**YOUR OBJECTIVE**
Only one stretch of the records below is wanted: the lines from the one holding "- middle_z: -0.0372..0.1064" through the one holding "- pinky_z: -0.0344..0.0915". Return it exactly, both ends included.

**GIVEN RECORDS**
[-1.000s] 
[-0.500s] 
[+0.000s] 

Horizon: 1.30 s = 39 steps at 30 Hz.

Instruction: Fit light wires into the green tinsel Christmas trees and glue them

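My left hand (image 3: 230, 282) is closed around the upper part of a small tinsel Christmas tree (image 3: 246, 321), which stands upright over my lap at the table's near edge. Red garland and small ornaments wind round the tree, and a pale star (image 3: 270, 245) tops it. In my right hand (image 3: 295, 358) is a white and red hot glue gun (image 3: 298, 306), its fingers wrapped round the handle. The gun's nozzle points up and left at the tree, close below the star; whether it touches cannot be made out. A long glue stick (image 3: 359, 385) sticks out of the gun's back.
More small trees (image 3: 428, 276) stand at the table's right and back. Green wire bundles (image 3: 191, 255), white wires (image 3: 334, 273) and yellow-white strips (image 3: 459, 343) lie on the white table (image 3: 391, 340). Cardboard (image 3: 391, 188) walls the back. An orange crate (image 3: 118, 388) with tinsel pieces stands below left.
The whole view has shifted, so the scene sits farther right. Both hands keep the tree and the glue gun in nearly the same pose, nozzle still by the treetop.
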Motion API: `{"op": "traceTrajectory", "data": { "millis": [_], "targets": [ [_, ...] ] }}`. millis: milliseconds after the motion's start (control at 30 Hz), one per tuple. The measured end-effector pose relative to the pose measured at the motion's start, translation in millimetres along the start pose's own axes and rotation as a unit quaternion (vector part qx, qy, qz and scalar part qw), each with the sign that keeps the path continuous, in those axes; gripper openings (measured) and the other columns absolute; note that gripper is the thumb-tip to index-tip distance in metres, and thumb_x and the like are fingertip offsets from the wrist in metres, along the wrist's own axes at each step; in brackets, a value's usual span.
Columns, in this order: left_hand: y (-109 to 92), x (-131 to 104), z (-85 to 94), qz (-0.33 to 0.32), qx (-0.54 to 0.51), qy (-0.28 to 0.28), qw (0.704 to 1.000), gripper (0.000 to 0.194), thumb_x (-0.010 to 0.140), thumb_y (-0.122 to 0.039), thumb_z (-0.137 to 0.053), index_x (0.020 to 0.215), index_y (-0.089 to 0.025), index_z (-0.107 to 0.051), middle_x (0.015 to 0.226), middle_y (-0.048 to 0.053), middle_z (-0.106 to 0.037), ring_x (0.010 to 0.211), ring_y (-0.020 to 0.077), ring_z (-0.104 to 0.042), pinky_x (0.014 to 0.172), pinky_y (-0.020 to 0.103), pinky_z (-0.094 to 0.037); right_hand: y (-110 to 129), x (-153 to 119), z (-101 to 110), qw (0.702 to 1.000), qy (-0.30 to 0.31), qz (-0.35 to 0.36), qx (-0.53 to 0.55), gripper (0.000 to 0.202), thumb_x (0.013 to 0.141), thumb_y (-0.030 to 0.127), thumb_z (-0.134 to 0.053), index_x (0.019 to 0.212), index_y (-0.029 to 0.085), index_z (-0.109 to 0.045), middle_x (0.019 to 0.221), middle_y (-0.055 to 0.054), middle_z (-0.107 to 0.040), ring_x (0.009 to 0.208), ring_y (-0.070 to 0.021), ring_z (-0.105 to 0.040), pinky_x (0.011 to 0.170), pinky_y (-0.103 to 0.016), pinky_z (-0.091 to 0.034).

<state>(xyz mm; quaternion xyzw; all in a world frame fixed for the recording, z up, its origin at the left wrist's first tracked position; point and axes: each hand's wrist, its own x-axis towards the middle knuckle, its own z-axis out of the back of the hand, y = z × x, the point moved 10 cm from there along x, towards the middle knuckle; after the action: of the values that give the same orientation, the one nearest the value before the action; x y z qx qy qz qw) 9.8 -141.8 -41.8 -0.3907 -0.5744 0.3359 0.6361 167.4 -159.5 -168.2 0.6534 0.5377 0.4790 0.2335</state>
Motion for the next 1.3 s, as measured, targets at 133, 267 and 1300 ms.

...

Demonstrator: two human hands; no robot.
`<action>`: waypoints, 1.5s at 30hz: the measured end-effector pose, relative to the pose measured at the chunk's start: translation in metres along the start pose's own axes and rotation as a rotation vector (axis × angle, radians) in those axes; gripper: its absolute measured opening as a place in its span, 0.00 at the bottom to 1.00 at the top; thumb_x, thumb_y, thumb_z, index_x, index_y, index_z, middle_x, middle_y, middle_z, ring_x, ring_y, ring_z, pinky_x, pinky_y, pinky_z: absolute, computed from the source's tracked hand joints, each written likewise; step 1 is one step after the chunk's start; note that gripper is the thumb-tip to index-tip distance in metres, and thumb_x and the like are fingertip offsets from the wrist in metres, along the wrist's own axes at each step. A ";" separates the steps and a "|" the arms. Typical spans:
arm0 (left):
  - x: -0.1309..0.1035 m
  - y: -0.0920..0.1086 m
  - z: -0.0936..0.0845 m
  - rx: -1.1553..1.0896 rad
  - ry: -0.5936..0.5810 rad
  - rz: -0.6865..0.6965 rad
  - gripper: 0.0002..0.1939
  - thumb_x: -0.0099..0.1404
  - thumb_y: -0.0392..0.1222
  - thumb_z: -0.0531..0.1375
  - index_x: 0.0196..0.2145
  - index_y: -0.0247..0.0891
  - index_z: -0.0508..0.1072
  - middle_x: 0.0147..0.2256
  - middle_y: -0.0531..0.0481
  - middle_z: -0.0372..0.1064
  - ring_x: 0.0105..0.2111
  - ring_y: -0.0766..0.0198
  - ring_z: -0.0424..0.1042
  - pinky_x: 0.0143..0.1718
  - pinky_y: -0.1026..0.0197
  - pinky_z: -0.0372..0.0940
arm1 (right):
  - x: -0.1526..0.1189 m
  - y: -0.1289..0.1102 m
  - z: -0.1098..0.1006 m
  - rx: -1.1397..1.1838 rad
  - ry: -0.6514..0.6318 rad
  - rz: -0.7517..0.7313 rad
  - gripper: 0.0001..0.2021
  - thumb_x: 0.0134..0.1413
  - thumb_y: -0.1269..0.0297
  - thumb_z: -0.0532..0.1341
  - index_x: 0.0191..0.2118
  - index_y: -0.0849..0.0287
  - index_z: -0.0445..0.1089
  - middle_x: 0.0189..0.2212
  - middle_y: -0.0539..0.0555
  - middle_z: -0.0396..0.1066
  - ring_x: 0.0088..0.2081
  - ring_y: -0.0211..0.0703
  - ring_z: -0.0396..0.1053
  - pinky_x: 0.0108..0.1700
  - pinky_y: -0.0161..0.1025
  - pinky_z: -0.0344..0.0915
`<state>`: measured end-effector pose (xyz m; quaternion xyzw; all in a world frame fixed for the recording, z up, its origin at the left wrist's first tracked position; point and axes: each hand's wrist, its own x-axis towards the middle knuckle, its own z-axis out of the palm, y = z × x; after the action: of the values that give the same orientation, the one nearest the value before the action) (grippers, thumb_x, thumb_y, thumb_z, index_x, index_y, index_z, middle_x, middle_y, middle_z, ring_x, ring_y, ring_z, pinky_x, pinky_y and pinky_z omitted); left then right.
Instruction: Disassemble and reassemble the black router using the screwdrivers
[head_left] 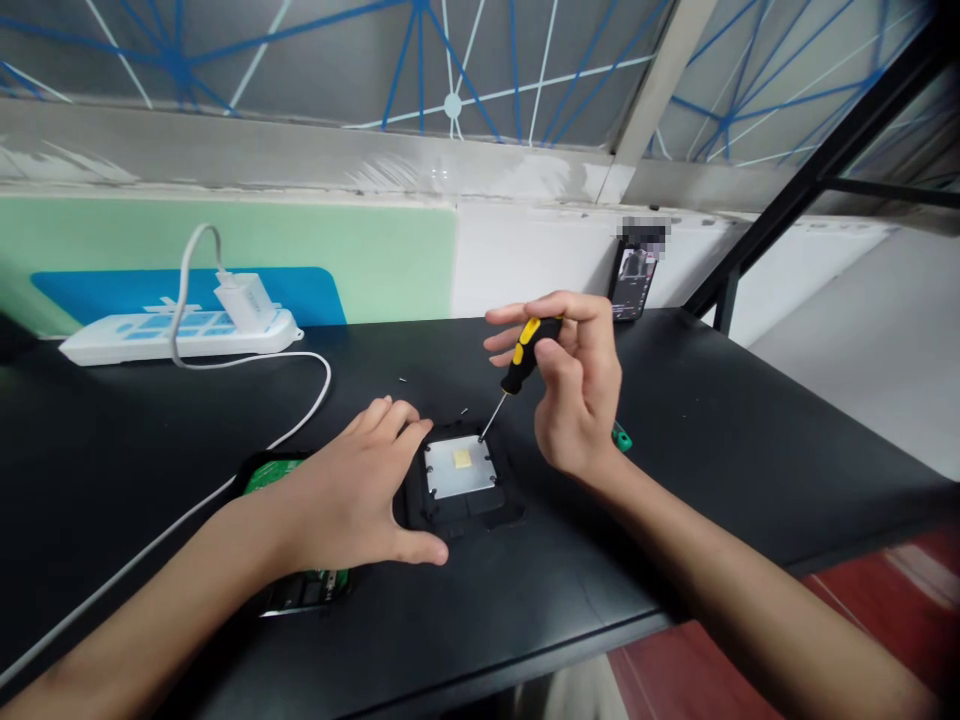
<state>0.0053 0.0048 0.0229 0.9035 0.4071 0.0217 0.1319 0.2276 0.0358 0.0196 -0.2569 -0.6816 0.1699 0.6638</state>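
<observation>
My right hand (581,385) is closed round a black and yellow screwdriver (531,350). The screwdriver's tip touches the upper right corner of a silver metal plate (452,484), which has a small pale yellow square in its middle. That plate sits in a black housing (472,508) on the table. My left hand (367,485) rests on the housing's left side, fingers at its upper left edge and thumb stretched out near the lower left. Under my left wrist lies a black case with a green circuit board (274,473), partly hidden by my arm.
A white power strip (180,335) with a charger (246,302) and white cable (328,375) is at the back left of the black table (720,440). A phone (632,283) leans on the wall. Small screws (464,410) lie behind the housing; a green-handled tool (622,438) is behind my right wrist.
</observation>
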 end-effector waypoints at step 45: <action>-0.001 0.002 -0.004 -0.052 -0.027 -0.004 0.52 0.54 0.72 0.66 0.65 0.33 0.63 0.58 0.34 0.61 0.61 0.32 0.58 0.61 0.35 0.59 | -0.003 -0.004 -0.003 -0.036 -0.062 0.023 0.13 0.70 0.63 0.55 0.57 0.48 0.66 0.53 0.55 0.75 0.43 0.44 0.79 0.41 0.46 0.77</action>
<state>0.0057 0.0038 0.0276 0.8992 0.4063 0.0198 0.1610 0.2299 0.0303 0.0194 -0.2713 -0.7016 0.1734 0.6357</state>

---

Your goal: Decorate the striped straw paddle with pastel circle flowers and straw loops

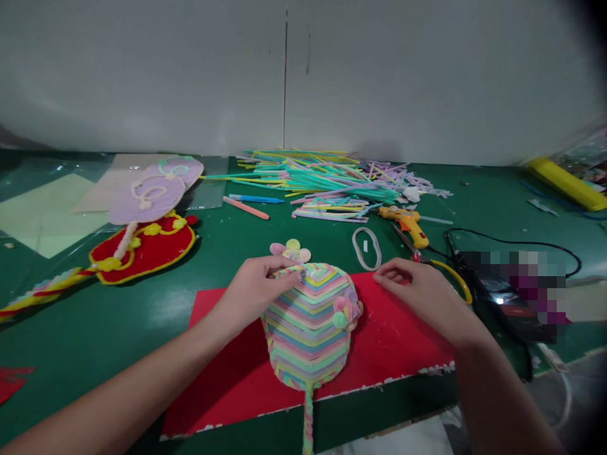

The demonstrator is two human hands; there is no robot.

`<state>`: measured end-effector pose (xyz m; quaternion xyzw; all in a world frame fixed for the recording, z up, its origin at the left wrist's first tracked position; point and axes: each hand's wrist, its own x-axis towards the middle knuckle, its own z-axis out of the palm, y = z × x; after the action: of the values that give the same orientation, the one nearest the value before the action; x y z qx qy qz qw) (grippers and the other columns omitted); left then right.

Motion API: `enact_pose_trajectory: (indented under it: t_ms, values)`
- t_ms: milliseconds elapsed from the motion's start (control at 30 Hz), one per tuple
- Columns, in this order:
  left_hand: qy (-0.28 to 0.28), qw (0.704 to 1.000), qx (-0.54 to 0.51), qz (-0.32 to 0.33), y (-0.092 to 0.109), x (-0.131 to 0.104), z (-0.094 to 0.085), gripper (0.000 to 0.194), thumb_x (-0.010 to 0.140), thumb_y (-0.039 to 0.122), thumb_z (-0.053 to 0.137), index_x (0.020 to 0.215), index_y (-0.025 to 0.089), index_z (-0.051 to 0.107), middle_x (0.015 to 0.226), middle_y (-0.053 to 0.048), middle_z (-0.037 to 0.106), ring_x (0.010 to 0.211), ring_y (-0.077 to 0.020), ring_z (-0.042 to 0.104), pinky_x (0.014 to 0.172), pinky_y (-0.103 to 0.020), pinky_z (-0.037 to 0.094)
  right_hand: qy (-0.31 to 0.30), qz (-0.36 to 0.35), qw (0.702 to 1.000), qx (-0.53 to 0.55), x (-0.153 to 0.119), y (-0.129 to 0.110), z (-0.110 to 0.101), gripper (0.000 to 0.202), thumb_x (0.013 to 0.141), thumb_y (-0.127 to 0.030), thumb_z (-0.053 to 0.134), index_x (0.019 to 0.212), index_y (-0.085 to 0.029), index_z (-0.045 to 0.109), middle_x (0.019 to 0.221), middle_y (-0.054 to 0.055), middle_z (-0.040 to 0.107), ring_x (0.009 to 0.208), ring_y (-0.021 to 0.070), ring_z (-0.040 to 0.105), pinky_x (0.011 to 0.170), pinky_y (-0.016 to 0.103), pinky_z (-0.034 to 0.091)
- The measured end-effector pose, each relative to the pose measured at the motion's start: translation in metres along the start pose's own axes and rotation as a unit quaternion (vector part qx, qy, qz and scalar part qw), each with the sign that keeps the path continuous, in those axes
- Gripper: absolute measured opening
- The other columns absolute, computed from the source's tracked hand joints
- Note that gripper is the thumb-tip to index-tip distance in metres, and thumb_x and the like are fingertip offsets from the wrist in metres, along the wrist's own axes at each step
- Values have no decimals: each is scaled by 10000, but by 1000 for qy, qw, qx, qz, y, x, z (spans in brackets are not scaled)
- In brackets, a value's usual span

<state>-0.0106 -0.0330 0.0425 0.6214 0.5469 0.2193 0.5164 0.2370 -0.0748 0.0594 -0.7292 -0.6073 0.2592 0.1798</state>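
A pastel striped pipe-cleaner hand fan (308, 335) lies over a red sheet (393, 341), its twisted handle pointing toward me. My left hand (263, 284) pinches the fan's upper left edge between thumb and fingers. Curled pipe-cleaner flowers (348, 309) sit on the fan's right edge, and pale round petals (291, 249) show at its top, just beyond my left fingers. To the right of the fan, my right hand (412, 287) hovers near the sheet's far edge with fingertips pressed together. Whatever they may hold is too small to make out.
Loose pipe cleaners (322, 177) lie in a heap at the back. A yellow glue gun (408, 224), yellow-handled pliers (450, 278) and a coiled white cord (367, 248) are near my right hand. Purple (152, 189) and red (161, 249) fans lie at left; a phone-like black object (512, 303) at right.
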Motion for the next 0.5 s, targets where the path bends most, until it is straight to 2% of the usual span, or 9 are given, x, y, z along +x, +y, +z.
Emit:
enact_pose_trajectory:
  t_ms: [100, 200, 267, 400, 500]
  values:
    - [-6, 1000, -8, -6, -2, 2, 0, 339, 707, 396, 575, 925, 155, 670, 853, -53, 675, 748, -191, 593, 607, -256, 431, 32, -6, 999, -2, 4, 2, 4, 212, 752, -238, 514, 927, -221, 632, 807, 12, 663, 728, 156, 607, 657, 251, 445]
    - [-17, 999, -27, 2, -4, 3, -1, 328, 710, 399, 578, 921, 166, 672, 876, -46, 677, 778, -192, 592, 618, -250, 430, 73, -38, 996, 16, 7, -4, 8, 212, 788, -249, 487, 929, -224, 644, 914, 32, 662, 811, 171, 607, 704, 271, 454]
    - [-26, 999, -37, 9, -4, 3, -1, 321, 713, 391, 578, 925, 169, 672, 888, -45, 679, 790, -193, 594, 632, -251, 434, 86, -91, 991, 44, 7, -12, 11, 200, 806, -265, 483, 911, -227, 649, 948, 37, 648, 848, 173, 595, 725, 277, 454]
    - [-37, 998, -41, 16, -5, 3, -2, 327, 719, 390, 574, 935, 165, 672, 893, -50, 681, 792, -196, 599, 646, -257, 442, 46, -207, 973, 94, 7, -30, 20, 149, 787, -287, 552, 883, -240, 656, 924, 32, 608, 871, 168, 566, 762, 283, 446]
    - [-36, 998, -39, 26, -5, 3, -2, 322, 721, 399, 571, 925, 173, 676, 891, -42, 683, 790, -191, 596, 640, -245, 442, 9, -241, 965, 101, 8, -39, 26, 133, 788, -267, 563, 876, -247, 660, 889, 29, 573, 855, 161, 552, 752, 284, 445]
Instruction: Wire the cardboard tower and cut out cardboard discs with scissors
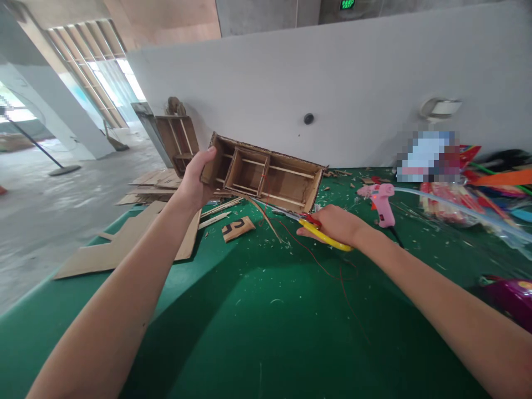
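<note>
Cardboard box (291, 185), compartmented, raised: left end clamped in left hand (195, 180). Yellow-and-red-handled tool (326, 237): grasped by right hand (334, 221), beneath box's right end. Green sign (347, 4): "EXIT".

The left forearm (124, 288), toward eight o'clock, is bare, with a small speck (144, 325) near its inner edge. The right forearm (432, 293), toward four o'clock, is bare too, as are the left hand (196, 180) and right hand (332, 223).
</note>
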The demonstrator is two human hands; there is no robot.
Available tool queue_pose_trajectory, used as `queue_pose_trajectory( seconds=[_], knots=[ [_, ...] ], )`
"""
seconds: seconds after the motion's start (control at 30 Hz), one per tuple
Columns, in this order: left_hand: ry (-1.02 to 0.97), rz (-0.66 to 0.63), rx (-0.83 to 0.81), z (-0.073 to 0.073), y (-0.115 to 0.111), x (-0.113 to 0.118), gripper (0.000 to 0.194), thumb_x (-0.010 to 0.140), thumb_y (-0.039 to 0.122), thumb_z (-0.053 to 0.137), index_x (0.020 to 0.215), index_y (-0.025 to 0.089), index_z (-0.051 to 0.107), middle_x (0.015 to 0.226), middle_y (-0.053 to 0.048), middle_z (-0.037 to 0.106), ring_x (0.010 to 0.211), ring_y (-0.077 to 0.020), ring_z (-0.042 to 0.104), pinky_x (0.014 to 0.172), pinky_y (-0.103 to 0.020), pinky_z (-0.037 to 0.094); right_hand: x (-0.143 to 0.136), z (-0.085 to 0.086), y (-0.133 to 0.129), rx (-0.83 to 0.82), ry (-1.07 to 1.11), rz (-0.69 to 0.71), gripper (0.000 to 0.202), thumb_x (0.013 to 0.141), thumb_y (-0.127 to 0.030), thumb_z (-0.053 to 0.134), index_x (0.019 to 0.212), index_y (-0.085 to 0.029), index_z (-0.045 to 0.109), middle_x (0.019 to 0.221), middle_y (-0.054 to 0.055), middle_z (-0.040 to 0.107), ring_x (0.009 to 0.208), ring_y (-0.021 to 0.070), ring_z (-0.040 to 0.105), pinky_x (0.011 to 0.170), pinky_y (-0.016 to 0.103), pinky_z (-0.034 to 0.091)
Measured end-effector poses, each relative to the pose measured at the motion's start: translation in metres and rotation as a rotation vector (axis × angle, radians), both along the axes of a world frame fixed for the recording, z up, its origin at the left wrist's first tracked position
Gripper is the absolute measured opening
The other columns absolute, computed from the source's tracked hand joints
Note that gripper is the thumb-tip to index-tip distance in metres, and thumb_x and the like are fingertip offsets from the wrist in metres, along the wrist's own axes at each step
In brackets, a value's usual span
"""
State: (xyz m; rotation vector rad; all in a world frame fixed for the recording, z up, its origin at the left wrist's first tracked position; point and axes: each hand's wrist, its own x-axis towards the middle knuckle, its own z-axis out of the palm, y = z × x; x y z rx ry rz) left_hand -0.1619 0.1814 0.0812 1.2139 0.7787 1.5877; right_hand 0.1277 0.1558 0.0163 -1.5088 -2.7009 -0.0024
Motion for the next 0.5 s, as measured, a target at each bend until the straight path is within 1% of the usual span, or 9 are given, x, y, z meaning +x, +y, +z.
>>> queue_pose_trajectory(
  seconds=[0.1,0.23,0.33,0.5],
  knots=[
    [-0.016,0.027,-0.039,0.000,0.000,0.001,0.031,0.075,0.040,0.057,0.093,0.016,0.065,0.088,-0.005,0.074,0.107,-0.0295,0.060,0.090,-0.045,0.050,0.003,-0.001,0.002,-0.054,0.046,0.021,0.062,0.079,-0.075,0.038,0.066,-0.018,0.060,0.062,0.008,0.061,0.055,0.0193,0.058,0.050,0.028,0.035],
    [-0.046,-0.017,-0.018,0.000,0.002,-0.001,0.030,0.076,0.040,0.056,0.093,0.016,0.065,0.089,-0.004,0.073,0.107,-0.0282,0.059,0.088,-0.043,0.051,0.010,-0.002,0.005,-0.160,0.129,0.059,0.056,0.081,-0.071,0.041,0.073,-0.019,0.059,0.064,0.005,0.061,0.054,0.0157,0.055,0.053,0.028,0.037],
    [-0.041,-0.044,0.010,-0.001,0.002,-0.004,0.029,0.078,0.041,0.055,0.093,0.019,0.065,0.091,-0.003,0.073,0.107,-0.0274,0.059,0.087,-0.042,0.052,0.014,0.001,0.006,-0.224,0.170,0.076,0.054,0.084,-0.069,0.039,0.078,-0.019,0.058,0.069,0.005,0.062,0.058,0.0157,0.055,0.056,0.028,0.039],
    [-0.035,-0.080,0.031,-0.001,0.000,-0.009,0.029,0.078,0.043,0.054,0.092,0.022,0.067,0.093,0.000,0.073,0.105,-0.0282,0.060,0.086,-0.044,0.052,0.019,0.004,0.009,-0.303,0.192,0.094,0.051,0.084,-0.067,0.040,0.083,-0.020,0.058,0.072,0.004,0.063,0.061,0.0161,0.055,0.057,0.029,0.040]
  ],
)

**TASK RESPONSE**
  - middle_z: -0.0372..0.1064
  - ring_x: 0.0105..0.2111
  - ring_y: -0.0766..0.0198
  - ring_z: -0.0424..0.1042
  - pinky_x: 0.0143..0.1718
  - pinky_y: -0.1026..0.0197
  - pinky_z: -0.0372..0.0940
arm1 (right):
  - x: -0.1526..0.1189 m
  - y: -0.1289..0.1102 m
  - z: -0.1098..0.1006 m
  - rx: -1.1397..1.1838 rad
  - ry: -0.6514..0.6318 rad
  - rz: -0.7517..0.7313 rad
  - gripper: 0.0001..0.2021
  - thumb_x: 0.0134..0.1413
  - thumb_y: -0.1269..0.0297
  - thumb_z: -0.0532..0.1341
  - index_x: 0.0191..0.2118
  - index_y: -0.0849..0.0287
  - index_z: -0.0445..0.1089
  - middle_x: 0.0189..0.2212
  - middle_y: -0.0539..0.0555
  - middle_z: -0.0396..0.1066
  - ring_x: 0.0088..0.2081
  - ring_y: -0.0211..0.0703
  - ring_z: -0.0396..0.1053
  - pinky_x: 0.0108..0.1700
  - pinky_y: -0.0161..0.1025
  - pinky_z: -0.0344..0.0915

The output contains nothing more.